MAA for naproxcinod submitted to EMEA through centralized procedure

Dec 22 2009

NicOx S.A. (NYSE Euronext Paris: COX) today announced that a Marketing Authorization Application (MAA) for naproxcinod has been submitted to the European Medicines Agency (EMEA) through the centralized procedure, seeking approval for an indication for the relief of the signs and symptoms of osteoarthritis (OA). This follows the submission of a New Drug Application (NDA) to the US Food and Drug Administration (FDA) in September that has recently been accepted for filing.

Naproxcinod is NicOx's lead investigational compound and the first in a new class of anti-inflammatory agents known as CINODs (Cyclooxygenase-Inhibiting Nitric Oxide Donators). The MAA file is supported by data from a large program of 34 clinical trials that involved more than 4,000 subjects treated with naproxcinod. The program evaluated the efficacy of naproxcinod in relieving signs and symptoms of osteoarthritis, as well as its safety, with a particular care given to its effect on blood pressure.
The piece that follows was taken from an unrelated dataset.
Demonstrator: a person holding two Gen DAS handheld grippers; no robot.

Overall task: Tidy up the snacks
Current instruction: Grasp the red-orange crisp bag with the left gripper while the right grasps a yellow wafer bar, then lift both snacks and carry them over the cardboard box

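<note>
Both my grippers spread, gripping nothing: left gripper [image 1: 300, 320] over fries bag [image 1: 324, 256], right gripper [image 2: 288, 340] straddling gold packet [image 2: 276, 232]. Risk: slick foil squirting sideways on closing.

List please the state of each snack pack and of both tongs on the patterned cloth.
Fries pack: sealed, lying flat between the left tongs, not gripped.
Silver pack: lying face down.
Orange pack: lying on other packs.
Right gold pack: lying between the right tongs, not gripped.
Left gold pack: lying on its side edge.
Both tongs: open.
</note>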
Philippe Serrano, Vice President Regulatory Affairs at NicOx, commented: "As planned, we have ended 2009 with the regulatory submissions for naproxcinod both in Europe, where we have just submitted an MAA through the centralized procedure, as well as the United States, where the FDA has recently accepted our NDA for filing."

Pascal Pfister, Chief Scientific Officer and Head of Research & Development at NicOx, added: "We are proud of all the achievements of our team during these last few years, including the completion of these important milestones on time. We will enter 2010 with confidence and are looking forward to working with the FDA and the EMEA during their review of the naproxcinod data."